## Exercise objective
Check every line of the data below for the string "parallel", and copy the ones that hold it.
----
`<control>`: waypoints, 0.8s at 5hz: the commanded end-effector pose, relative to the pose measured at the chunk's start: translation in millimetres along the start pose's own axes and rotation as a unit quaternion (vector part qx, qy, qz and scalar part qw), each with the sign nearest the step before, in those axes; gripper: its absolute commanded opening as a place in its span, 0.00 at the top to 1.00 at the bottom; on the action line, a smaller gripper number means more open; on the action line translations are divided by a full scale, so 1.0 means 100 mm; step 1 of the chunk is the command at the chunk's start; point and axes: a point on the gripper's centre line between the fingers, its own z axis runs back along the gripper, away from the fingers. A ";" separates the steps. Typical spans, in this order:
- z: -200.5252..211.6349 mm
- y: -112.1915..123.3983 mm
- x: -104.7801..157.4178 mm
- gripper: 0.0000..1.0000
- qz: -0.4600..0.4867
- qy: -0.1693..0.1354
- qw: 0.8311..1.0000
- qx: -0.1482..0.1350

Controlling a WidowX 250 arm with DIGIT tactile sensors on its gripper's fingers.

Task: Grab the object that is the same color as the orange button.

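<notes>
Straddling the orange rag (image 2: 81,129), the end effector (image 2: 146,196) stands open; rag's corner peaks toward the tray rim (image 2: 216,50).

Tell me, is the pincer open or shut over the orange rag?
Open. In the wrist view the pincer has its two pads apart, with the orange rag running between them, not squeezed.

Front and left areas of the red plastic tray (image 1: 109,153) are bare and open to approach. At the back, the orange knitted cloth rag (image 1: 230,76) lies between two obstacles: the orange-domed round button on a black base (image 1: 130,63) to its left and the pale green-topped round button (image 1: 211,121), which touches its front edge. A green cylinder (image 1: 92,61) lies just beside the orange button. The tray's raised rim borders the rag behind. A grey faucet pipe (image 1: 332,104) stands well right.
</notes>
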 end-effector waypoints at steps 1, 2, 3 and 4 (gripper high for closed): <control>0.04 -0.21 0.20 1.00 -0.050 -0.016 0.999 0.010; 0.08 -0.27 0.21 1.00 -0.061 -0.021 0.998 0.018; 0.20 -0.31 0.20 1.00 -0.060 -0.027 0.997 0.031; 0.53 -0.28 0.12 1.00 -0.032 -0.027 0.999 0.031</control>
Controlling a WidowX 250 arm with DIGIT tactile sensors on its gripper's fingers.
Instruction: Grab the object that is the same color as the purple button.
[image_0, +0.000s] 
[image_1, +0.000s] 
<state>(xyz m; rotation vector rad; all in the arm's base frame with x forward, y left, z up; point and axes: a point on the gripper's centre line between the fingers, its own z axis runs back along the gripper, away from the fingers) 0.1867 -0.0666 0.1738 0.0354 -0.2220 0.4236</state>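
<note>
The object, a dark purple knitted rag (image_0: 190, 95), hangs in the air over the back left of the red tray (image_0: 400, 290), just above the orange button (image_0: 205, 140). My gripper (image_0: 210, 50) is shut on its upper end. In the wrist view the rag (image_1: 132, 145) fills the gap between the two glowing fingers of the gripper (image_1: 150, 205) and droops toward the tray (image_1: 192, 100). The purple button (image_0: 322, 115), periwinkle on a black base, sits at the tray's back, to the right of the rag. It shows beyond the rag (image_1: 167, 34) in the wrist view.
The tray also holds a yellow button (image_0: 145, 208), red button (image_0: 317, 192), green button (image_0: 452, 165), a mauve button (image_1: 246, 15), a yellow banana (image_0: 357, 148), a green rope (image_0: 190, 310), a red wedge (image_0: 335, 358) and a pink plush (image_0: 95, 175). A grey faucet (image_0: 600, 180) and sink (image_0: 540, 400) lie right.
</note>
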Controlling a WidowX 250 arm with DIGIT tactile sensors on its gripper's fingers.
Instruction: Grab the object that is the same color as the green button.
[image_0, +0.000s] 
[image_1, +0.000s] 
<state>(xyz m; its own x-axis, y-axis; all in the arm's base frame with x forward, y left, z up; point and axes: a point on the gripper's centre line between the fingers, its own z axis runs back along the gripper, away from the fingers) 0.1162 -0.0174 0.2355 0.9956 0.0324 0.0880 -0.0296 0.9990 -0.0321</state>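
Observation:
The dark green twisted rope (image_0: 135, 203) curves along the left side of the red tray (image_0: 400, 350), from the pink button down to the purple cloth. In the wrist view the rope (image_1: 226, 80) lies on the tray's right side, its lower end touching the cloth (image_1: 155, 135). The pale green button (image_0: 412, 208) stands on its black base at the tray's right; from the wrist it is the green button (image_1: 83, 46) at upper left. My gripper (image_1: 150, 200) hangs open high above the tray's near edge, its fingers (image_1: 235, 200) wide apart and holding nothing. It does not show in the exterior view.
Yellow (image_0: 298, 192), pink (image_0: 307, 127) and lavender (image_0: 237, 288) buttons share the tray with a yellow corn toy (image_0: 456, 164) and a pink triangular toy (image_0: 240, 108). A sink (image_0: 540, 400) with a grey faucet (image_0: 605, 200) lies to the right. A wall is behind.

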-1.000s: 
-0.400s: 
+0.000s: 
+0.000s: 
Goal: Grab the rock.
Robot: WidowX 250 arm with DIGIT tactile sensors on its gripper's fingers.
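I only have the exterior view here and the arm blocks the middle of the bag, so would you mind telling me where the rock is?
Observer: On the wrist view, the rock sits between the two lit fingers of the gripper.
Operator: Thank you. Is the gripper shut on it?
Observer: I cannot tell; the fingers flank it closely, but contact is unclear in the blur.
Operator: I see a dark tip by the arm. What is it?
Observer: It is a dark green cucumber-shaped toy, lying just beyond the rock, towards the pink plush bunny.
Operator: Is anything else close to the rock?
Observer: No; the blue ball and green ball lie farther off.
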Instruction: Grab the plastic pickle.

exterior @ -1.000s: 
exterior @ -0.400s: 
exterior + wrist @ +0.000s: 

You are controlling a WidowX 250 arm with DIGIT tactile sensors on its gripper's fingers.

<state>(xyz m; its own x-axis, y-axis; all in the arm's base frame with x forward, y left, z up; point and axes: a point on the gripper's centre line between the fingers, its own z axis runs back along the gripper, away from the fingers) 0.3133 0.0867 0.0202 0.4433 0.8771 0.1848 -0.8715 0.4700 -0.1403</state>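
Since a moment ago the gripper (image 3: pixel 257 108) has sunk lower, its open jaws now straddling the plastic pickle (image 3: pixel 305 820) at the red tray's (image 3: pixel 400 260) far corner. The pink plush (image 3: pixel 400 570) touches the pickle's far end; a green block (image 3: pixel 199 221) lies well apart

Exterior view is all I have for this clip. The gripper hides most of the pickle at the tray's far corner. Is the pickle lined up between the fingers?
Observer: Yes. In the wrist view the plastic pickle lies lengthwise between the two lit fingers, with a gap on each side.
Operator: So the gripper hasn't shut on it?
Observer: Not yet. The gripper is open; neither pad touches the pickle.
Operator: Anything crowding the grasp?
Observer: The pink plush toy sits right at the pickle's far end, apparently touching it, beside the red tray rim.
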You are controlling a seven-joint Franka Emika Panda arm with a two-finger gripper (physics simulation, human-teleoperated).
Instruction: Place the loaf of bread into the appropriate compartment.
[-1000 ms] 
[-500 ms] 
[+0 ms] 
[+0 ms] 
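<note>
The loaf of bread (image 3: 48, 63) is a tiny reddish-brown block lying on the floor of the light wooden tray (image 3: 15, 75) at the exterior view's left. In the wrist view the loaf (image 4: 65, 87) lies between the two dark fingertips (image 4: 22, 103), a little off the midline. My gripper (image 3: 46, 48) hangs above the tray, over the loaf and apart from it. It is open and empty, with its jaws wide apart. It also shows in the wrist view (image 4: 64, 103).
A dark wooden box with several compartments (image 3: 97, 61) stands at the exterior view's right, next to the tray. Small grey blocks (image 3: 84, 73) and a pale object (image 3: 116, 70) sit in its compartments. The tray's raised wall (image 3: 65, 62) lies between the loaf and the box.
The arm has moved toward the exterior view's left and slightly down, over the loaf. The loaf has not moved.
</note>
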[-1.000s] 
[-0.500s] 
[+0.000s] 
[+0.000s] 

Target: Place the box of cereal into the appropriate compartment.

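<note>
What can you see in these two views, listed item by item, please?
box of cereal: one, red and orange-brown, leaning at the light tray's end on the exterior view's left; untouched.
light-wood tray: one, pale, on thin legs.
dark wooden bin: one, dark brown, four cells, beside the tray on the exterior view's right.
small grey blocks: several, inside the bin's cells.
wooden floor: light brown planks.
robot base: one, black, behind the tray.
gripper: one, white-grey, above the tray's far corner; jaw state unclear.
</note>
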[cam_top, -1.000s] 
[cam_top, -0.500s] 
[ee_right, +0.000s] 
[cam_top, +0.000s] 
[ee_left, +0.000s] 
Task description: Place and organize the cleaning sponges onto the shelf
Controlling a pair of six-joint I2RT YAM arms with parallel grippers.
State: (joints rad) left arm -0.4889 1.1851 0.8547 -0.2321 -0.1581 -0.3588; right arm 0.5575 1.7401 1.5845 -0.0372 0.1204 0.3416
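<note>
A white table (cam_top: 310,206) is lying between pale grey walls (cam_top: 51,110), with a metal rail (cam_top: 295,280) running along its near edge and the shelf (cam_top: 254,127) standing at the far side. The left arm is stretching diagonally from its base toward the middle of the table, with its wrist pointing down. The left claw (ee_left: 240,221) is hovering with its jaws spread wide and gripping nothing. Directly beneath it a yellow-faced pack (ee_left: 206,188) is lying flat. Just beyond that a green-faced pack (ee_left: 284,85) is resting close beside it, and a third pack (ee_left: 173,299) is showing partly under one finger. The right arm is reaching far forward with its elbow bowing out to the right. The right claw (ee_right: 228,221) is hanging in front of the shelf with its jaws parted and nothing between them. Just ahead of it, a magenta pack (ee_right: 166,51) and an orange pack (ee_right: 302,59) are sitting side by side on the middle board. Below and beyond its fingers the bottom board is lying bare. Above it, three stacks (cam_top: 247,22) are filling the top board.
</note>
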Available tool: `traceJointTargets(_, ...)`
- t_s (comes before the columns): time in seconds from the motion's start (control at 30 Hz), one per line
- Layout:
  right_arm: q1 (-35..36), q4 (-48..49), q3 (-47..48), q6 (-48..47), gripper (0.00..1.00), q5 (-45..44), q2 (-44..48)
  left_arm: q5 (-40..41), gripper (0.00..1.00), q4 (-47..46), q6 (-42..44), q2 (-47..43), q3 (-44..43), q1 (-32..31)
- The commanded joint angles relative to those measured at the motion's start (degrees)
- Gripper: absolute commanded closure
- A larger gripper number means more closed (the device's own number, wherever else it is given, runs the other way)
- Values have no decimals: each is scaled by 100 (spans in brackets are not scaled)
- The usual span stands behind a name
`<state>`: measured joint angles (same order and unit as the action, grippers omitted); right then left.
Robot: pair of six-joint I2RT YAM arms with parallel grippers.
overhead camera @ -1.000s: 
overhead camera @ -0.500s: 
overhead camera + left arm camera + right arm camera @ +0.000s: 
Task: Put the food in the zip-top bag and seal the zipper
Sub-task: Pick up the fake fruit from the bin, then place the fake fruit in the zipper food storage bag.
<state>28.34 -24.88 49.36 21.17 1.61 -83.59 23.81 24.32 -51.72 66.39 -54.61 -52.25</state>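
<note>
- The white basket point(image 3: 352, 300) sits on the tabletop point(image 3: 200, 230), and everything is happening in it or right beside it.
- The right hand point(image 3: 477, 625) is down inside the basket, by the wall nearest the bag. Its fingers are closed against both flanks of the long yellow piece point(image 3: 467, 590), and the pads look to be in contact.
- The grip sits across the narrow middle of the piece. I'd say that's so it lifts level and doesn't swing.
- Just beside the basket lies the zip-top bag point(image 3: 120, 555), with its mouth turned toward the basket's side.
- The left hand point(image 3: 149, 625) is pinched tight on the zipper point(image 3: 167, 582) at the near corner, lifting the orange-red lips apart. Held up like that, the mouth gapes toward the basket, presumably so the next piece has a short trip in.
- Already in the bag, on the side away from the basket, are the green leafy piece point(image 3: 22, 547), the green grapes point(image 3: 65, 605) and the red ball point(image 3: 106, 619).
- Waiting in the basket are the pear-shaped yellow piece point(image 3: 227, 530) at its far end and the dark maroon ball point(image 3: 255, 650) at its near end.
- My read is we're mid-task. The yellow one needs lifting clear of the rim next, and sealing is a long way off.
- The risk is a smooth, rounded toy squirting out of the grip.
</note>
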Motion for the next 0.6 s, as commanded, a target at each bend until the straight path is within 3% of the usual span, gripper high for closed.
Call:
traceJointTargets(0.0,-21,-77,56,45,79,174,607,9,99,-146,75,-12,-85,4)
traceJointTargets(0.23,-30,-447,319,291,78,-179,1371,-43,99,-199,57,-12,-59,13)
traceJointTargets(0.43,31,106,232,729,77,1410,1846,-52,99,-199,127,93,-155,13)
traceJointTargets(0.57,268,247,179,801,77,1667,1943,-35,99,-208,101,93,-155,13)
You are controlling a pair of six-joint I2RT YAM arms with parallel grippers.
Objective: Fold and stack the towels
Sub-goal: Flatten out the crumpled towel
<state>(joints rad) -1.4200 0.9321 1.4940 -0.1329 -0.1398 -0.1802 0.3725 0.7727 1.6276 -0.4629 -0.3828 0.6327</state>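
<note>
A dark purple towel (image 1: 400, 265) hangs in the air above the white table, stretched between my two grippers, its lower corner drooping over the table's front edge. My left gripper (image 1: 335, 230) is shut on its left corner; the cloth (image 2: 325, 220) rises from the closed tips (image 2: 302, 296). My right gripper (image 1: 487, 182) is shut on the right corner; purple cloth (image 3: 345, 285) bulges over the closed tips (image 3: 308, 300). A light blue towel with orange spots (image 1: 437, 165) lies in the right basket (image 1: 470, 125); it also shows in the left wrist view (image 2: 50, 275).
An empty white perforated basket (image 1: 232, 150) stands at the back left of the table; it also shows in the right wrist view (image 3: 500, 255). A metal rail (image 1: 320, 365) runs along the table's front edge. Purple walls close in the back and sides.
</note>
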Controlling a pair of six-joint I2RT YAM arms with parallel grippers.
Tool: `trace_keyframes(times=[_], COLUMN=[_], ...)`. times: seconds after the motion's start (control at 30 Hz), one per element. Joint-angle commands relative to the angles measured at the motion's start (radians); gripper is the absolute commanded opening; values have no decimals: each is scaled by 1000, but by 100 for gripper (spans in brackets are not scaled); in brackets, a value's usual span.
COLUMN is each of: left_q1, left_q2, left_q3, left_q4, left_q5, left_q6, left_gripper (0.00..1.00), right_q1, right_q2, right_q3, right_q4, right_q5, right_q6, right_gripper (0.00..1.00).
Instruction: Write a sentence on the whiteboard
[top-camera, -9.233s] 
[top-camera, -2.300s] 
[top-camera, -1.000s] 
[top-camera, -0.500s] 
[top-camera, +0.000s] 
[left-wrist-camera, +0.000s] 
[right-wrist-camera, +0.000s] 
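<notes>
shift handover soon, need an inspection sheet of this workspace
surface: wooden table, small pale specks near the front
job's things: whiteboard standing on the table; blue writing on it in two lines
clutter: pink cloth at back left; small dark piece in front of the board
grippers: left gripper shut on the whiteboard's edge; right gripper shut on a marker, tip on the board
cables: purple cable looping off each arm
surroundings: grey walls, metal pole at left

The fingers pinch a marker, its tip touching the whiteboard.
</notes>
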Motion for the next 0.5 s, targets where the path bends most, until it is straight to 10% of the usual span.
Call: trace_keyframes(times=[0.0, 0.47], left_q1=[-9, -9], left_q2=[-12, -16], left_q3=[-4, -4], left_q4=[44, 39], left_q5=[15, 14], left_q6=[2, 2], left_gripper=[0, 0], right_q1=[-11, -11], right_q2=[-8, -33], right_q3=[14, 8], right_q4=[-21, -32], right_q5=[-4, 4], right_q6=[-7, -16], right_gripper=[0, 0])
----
## Finished exercise
Controlling a pair of six-joint I2RT YAM arms with parallel grippers.
Robot: pair of six-joint I2RT YAM arms with parallel grippers.
You are controlling a pair of six-joint I2RT YAM arms with parallel grippers.
Controlling a pair of six-joint I2RT YAM arms with parallel grippers.

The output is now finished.